After the suicide hijackings killed about 3,000 people in New York, Pennsylvania and at the Pentagon, Ressam became the object of more intense interest to the FBI, CIA and foreign governments concerned about possible attacks.
In one sentencing memorandum, Assistant Public Defender Michael Filipovic said Ressam showed FBI agents an Al Qaeda technique for building a paper detonator for explosive devices to be used on commercial airplanes.
Months later, would-be bomber Reid was arrested on a December 2001 flight from Paris to Miami, and one of those agents identified such a device in Reid’s sneakers. Previous explosives tests had failed to detect it.
At least one agent, Filipovic wrote, “would likely have been severely injured or killed” without knowledge of the shoe’s potential danger.
Senior Justice Department officials in Washington and New York took a personal interest in Ressam, adding to the frequency and intensity of interrogations. Ressam began to buckle under the stress, his lawyers said.
They insist that Ressam remains ready to cooperate if asked, and that he stopped providing information after he began suffering “cognitive difficulties” brought on by solitary confinement and aggressive interrogation procedures by the FBI.
A psychiatric evaluation of Ressam done at the request of his lawyers remains under seal.
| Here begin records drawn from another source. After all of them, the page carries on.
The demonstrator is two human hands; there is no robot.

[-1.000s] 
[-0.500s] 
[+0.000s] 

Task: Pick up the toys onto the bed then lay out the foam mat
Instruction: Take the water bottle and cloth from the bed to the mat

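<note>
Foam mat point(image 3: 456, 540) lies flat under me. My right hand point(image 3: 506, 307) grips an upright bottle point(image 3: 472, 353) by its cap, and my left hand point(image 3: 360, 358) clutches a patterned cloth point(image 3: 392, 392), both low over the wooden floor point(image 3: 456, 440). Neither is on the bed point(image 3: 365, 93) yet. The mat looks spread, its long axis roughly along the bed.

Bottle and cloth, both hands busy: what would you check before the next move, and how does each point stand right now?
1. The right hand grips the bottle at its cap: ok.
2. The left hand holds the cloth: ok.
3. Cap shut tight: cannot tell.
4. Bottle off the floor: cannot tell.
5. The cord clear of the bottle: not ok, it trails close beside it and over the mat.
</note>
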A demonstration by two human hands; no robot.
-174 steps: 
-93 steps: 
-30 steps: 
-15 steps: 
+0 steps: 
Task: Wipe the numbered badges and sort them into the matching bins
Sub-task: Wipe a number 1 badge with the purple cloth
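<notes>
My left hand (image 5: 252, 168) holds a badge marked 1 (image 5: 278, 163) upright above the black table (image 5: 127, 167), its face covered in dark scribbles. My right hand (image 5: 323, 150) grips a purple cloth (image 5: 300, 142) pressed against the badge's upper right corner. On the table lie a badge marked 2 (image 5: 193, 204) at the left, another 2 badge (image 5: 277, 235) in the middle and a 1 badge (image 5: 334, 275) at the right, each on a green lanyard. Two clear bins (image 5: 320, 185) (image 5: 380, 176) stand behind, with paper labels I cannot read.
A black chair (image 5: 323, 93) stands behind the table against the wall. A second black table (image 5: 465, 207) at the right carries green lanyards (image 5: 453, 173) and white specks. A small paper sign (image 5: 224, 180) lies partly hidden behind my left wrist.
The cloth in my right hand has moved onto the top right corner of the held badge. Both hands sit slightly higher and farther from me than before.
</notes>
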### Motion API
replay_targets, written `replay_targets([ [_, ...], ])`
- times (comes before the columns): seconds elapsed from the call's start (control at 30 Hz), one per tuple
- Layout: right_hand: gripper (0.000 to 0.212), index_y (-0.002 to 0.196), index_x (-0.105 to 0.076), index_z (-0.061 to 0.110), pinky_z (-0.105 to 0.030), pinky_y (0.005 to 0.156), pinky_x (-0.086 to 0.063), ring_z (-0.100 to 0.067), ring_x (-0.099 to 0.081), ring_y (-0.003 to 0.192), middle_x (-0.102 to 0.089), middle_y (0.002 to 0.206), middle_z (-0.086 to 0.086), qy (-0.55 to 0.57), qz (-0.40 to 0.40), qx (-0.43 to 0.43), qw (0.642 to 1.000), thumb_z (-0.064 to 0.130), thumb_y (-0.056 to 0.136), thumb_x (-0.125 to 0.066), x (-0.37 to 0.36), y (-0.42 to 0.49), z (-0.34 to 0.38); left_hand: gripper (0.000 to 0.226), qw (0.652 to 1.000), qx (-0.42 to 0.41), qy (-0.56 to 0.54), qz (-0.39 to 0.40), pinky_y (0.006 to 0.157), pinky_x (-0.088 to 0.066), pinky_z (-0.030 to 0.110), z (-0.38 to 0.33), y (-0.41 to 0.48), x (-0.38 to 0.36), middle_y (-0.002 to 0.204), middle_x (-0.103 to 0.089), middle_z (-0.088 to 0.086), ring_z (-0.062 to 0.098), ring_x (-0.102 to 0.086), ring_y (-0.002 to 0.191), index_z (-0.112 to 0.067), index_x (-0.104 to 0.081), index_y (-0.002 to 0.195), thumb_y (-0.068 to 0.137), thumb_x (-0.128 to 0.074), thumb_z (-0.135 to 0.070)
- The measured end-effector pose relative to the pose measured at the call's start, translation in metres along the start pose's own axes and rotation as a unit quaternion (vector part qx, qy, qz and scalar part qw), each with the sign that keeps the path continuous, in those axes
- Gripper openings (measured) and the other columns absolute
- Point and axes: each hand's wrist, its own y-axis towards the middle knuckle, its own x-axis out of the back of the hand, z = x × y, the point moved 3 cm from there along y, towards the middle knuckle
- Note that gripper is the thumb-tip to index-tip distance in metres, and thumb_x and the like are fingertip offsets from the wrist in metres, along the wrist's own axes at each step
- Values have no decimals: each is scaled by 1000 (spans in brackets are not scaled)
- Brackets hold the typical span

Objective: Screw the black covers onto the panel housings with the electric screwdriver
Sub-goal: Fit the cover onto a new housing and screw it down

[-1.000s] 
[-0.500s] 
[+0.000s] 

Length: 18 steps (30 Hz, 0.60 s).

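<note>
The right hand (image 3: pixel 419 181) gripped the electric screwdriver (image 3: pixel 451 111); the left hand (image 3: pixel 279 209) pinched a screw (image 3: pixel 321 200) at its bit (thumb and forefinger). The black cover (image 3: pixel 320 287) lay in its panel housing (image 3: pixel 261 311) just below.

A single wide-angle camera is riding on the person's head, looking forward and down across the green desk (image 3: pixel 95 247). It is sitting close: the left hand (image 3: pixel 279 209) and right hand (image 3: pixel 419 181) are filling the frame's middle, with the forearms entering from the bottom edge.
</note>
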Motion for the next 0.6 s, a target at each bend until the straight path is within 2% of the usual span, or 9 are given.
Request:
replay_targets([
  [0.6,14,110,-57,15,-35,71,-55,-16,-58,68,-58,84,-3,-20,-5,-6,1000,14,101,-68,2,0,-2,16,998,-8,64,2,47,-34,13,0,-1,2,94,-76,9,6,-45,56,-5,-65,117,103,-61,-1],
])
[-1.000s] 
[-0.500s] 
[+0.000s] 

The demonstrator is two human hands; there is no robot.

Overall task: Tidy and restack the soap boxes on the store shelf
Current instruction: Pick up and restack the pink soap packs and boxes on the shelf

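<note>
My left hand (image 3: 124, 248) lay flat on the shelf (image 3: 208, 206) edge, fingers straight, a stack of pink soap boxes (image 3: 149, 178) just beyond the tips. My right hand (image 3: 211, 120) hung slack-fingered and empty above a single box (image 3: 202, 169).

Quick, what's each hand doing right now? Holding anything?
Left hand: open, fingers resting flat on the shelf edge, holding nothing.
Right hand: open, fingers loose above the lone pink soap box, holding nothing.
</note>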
Prosecutors have dismissed it as the biased conjecture of a paid witness.
Prosecutors described their 35-year sentencing recommendation as generous, particularly since Ressam had stopped cooperating.
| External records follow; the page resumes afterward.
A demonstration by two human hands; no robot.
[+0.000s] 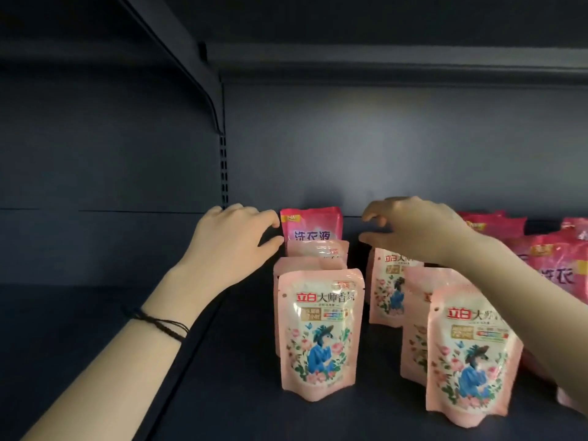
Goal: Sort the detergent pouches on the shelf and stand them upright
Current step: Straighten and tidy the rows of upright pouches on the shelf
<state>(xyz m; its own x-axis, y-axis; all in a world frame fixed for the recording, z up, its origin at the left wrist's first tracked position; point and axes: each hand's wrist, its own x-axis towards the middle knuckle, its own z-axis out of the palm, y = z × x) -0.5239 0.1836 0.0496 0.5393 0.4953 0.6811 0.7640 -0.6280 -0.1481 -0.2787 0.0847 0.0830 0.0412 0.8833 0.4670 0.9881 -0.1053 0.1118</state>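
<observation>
Pale pink floral pouches stand upright on the dark shelf [222, 393] in two rows, front ones at the left row's front pouch [319, 332] and the right row's front pouch [471, 354]. A darker pink pouch [310, 224] stands at the back of the left row. My left hand [227, 246] hovers at that pouch's left edge, fingers spread, perhaps just touching it. My right hand [416, 226] reaches over the right row with curled, parted fingers and holds nothing. A rear right-row pouch [386, 291] is partly hidden by my arm.
Several dark pink pouches [553, 259] lie piled at the far right behind my right forearm. The shelf's back wall [381, 154] is close behind the rows. A slotted upright post [223, 170] and bracket stand left of the pouches. Bare shelf spreads to the left.
</observation>
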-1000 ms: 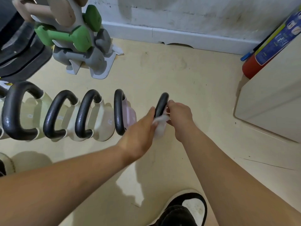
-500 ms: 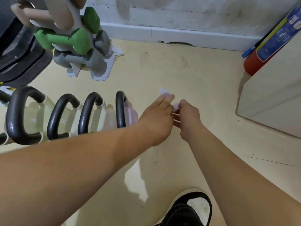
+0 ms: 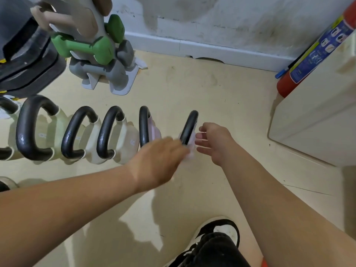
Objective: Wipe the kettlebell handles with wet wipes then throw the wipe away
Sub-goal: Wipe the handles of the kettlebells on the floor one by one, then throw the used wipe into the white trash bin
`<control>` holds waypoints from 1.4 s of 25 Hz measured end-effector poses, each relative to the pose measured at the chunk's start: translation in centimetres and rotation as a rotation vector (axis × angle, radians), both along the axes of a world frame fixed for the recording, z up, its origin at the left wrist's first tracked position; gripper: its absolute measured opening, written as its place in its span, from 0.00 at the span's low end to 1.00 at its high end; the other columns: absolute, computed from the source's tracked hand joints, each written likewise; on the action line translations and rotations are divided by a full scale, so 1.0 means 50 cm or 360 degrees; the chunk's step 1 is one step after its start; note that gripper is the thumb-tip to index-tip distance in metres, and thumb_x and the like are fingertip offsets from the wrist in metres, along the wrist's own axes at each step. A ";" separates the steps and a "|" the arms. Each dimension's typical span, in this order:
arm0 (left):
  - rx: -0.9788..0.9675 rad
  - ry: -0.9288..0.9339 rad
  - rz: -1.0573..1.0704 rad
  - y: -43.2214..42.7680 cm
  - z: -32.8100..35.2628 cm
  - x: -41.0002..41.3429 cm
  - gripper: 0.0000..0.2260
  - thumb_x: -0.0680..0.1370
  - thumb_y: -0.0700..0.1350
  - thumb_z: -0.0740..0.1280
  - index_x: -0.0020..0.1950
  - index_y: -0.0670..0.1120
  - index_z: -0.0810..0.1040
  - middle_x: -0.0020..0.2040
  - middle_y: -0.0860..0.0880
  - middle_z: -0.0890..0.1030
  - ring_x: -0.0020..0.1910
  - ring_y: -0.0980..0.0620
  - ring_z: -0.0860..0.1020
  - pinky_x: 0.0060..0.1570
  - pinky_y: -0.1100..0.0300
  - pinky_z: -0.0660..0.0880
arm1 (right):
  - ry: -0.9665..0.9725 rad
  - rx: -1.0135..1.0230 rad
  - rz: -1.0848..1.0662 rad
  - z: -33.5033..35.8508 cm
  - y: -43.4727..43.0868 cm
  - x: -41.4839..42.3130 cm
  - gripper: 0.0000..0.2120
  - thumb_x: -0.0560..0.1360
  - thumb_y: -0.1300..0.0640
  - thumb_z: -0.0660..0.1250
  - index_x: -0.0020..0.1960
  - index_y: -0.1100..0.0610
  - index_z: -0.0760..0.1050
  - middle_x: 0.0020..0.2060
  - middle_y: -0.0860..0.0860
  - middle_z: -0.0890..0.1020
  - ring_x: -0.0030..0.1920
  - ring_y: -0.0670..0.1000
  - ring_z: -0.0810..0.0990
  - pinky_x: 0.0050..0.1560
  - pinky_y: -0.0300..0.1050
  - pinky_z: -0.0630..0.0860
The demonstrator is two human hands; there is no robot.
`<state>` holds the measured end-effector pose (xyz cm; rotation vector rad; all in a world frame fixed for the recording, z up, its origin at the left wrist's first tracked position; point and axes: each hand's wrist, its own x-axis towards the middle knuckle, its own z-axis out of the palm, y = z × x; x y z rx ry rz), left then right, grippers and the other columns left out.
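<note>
- The floor (image 3: pixel 212 97) carries a row of kettlebells (image 3: pixel 81 135) with black handles, and a dumbbell rack (image 3: pixel 100 60) stands behind.
- The rightmost handle (image 3: pixel 189 126) stands between both hands.
- The left hand (image 3: pixel 159 162) is blurred; its fingers seem to press the wet wipe (image 3: pixel 189 153) at the handle's base.
- The right hand (image 3: pixel 215 141) has fingers spread, just beside the handle, holding nothing.

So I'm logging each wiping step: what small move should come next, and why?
Probably bring the left hand with the wet wipe back onto the rightmost kettlebell's handle and rub along it. The wipe sits blurred at the handle's near end, and the right hand is beside it, fingers open.
</note>
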<state>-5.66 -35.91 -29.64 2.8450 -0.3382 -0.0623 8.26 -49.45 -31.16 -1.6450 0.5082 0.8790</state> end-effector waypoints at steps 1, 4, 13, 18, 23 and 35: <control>-0.0120 -0.0051 0.0253 -0.006 0.031 0.038 0.11 0.76 0.38 0.58 0.54 0.46 0.77 0.46 0.47 0.77 0.44 0.45 0.75 0.44 0.52 0.73 | 0.0010 0.0002 -0.0017 -0.003 -0.002 -0.001 0.13 0.75 0.58 0.60 0.56 0.61 0.77 0.44 0.56 0.82 0.45 0.57 0.82 0.52 0.53 0.81; -0.0255 0.0024 0.0520 -0.022 0.006 0.144 0.15 0.74 0.43 0.62 0.61 0.51 0.72 0.57 0.49 0.74 0.56 0.47 0.74 0.51 0.59 0.70 | 0.0046 0.0043 -0.0053 -0.015 -0.002 -0.012 0.11 0.75 0.55 0.60 0.52 0.59 0.77 0.44 0.56 0.83 0.45 0.58 0.83 0.54 0.54 0.81; -0.0002 0.0131 -0.0141 -0.071 -0.074 -0.039 0.09 0.77 0.38 0.66 0.53 0.47 0.84 0.53 0.49 0.84 0.60 0.47 0.79 0.73 0.47 0.67 | 0.0020 0.0024 -0.0056 0.004 0.004 -0.010 0.13 0.76 0.55 0.59 0.54 0.60 0.78 0.45 0.57 0.83 0.43 0.57 0.82 0.51 0.52 0.80; -0.0954 0.0584 0.0910 -0.076 0.057 0.023 0.10 0.84 0.46 0.56 0.57 0.49 0.77 0.45 0.48 0.81 0.44 0.48 0.80 0.45 0.52 0.78 | -0.0023 0.0016 -0.0029 0.061 0.001 -0.016 0.09 0.75 0.59 0.60 0.49 0.59 0.78 0.42 0.55 0.81 0.40 0.56 0.77 0.44 0.49 0.76; -0.1295 0.0427 0.1371 -0.087 0.154 0.134 0.03 0.82 0.45 0.63 0.55 0.50 0.72 0.43 0.51 0.79 0.42 0.51 0.79 0.41 0.59 0.74 | 0.0070 0.0264 0.0139 0.112 -0.019 -0.015 0.11 0.75 0.51 0.64 0.48 0.57 0.81 0.39 0.54 0.83 0.37 0.56 0.82 0.48 0.53 0.83; -0.0849 0.0118 0.0665 -0.155 0.251 0.284 0.10 0.76 0.44 0.66 0.56 0.52 0.75 0.45 0.52 0.82 0.43 0.49 0.81 0.41 0.56 0.77 | -0.0268 0.0303 -0.0186 0.278 -0.118 0.104 0.12 0.72 0.61 0.62 0.52 0.63 0.80 0.41 0.57 0.86 0.39 0.56 0.86 0.47 0.56 0.84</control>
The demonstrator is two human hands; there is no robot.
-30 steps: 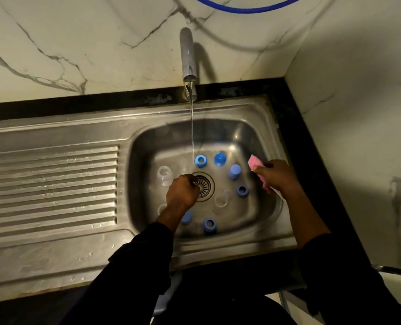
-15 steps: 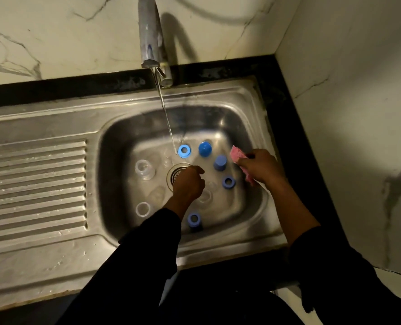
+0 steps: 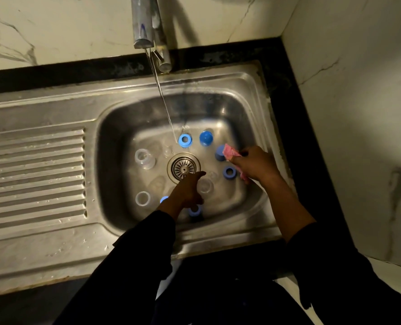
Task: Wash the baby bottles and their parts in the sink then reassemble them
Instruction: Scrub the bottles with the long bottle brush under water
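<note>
Several baby bottle parts lie in the steel sink basin point(image 3: 115, 141). A blue ring point(image 3: 185, 140) sits where the tap water lands, with a blue cap point(image 3: 206, 137) beside it and another blue ring point(image 3: 229, 171) at the right. Clear bottles stand at the left point(image 3: 145, 158) and lower left point(image 3: 142, 198); a third clear bottle point(image 3: 205, 186) stands near the drain point(image 3: 183, 167). My left hand point(image 3: 187, 191) reaches low into the basin, fingers stretched toward the drain, holding nothing. My right hand point(image 3: 255, 164) grips a pink sponge point(image 3: 230, 151) at the basin's right side.
The tap point(image 3: 145, 24) runs a thin stream of water. A ribbed steel draining board point(image 3: 32, 174) lies to the left. Marble walls close the back and right. Two more blue parts point(image 3: 194, 211) sit partly hidden under my left wrist.
My left hand has uncurled and now stretches its fingers toward the drain. My right hand with the sponge stays at the basin's right. The view has tilted and drawn closer.
</note>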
“Ressam’s solemn and intended goal was to wreak destruction -- on lives, on structures, and on the nation,” prosecutors wrote in a memo to Coughenour. “His sentence should be an unfaltering response to that heinous goal.”
Without Ressam’s help, prosecutors told the judge, they will likely have to drop their criminal case against Doha, who is awaiting extradition from Britain on charges of masterminding the LAX plot.
In a second case, the Justice Department is seeking to have Samir Ait Mohammed extradited from Canada to face charges of conspiring with Ressam to carry out the attack.
Ressam has issued a personal plea of his own, asking Coughenour for leniency in light of cooperation.
“I regret my participation in these events, accept my responsibility for my actions and I am sorry for what I have done,” Ressam wrote.